## What is needed
List each line of the data that holds the string "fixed".
+++ Recorded information
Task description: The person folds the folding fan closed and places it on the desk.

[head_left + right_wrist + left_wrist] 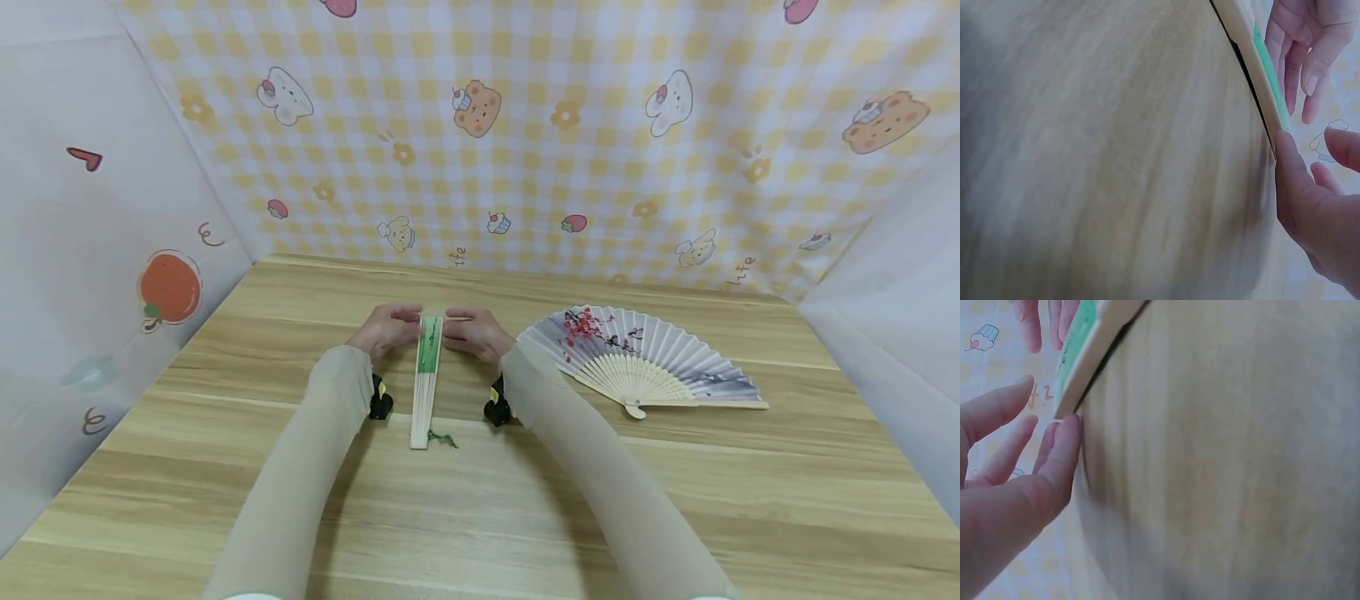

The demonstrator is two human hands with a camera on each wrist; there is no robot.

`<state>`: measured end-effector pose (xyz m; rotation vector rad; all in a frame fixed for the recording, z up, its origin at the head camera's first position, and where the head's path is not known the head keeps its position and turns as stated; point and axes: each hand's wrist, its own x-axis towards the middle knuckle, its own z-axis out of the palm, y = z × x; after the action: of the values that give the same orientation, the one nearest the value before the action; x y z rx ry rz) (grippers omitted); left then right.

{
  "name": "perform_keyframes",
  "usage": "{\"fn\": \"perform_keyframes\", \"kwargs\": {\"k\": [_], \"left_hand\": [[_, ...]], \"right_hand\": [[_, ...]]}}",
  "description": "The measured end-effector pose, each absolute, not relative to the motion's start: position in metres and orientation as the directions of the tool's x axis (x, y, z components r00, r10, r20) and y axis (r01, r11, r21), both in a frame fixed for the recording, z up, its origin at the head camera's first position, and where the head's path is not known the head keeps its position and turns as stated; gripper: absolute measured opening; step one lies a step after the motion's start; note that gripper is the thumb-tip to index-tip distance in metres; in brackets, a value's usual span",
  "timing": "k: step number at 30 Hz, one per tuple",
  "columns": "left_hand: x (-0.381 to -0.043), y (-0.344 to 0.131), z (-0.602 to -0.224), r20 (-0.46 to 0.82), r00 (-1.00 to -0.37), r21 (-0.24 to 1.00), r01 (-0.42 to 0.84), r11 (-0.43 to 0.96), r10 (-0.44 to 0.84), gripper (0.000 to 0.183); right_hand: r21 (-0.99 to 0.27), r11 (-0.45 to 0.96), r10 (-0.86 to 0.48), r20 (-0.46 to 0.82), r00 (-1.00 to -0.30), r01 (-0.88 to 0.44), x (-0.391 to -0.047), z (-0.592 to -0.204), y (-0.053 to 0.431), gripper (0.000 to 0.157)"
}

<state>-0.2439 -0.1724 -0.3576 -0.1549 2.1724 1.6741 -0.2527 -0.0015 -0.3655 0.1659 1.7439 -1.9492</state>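
Observation:
A folded hand fan point(424, 392), green at its far end with pale wooden ribs, lies lengthwise on the table between both hands. My left hand point(388, 328) is at the left of the fan's far end; in the left wrist view one fingertip point(1069, 425) meets the fan's edge. On the opposite side my right hand point(477, 335) has a fingertip point(1285, 140) against the fan in the right wrist view. The fingers of both hands look loosely extended, not wrapped round the fan. A green tassel point(442, 438) trails from its near end.
A spread-open hand fan point(637, 358) with red blossoms on grey-white lies to the right, partly behind the right sleeve point(570, 417). The wooden table point(187, 467) meets a yellow checked cloth point(525, 183) at the back and white cloth at both sides.

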Motion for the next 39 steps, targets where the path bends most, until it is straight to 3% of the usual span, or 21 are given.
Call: {"fn": "perform_keyframes", "kwargs": {"k": [5,10,20,28,39], "left_hand": [[-0.242,-0.168,-0.351,-0.347,-0.927,0.915,-0.301,0.269,0.143,0.053],[-0.235,-0.156,-0.341,-0.24,-0.962,0.93,-0.191,0.314,0.128,0.052],[-0.213,-0.127,-0.324,-0.093,-0.986,0.965,-0.055,0.255,0.139,0.046],[-0.199,-0.092,-0.321,0.044,-0.977,0.976,0.087,0.201,0.21,0.041],[-0.193,-0.036,-0.332,0.073,-0.949,0.976,0.132,0.174,0.305,0.038]], "right_hand": [[-0.926,-0.016,-0.297,-0.356,-0.886,0.377,-0.246,-0.358,0.008,0.044],[-0.951,-0.014,-0.313,-0.289,-0.905,0.309,-0.236,-0.35,0.023,0.044],[-0.967,-0.043,-0.324,-0.224,-0.919,0.251,-0.212,-0.325,0.066,0.038],[-0.986,-0.013,-0.277,-0.155,-0.948,0.165,-0.197,-0.309,0.125,0.042],[-0.989,0.086,-0.206,-0.132,-0.97,0.116,-0.177,-0.298,0.203,0.049]]}}
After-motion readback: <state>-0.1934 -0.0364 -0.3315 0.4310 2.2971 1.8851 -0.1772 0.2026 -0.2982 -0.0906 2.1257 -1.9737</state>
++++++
## Answer area
`<state>`: measured end-effector pose (xyz m; rotation vector rad; all in a frame fixed for the recording, z up, its origin at the head camera's first position, and where the head's path is not known the head keeps its position and turns as stated; point and axes: each hand's wrist, its own x-axis towards the middle knuckle, its own z-axis out of the palm, y = z × x; after the action: of the values that give the same orientation, the one nearest the value before the action; x y z rx ry rz) (grippers omitted); left then right.
  "description": "The measured end-effector pose, each absolute, not relative to the motion's start: position in metres and orientation as the directions of the tool's x axis (x, y, z components r00, r10, r20) and y axis (r01, r11, r21), both in a frame fixed for the recording, z up, its origin at the head camera's first position, and where the head's path is not known the head keeps its position and turns as stated; gripper: absolute measured opening; step one lies a step after the motion's start; note that gripper is the thumb-tip to index-tip distance in metres; in brackets, a value's usual span",

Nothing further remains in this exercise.